Even assuming no due process violation, the BIA's credibility finding is not supported by substantial evidence. To deny asylum on credibility grounds, the BIA must have a "legitimate articulable basis to question the petitioner's credibility, and must offer a specific, cogent reason for any stated disbelief." Hartooni v. INS, 21 F.3d 336, 342 (9th Cir.1994). The BIA found Abovian's testimony to be "disjointed, incoherent, and implausible."

This circuit has consistently held that an "immigration judge is in the best position to make credibility findings because he sees the witness as the testimony is given." Id.

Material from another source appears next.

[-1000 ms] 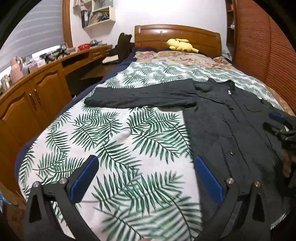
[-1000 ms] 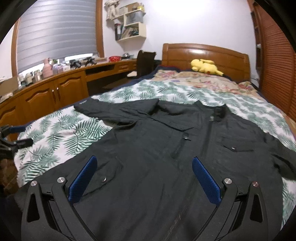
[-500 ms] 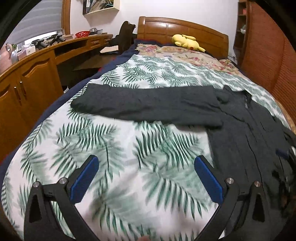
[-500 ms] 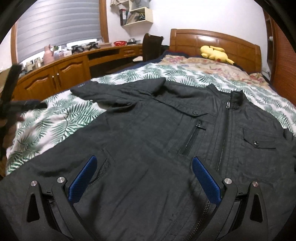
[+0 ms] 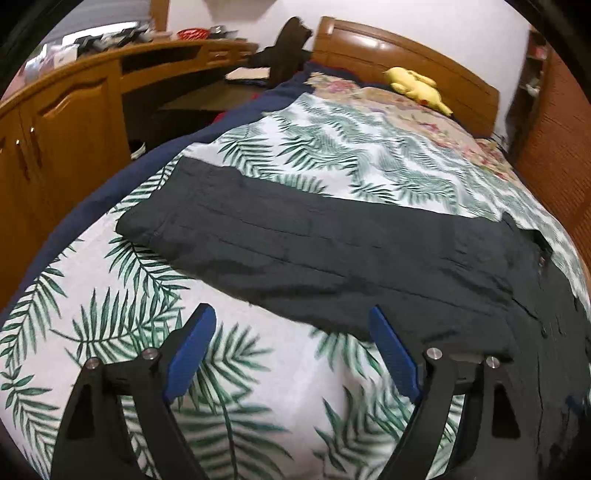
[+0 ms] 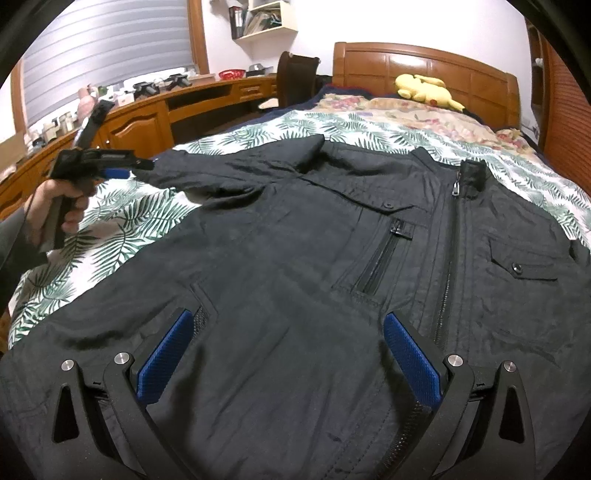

The BIA does have "the power to conduct a de novo review of the record, to make its own findings, and independently to determine the legal sufficiency of the evidence." Ghaly v. INS, 58 F.3d 1425, 1430 (9th Cir.1995) (quoting Elnager v. INS, 930 F.2d 784, 787 (9th Cir.1991)). But the "special deference" accorded to an IJ'5 credibility determination that is based on firsthand observations of the alien's demeanor and assessments of the tone and tenor of the alien's testimony does not apply to the BIA's independent, adverse credibility determination. See Singh-Kaur v. INS, 183 F.3d 1147, 1151 (9th Cir.1999) (citing Paredes-Urrestarazu v. INS, 36 F.3d 801, 818-19 (9th Cir.1994)). "`Rather, we examine the record to see whether substantial evidence supports that conclusion and determine whether the reasoning employed by the [BIA] is fatally flawed.'" Osorio v. INS, 99 F.3d 928, 931 (9th Cir.1996) (quoting Aguilera-Cota v. INS, 914 F.2d 1375, 1381 (9th Cir.1990)). Any reasons put forth in support of an adverse credibility finding "`must be substantial and bear a legitimate nexus to the [credibility] finding.'" Id. (quoting Mosa v. Rogers, 89 F.3d 601, 604 (9th Cir.1996)).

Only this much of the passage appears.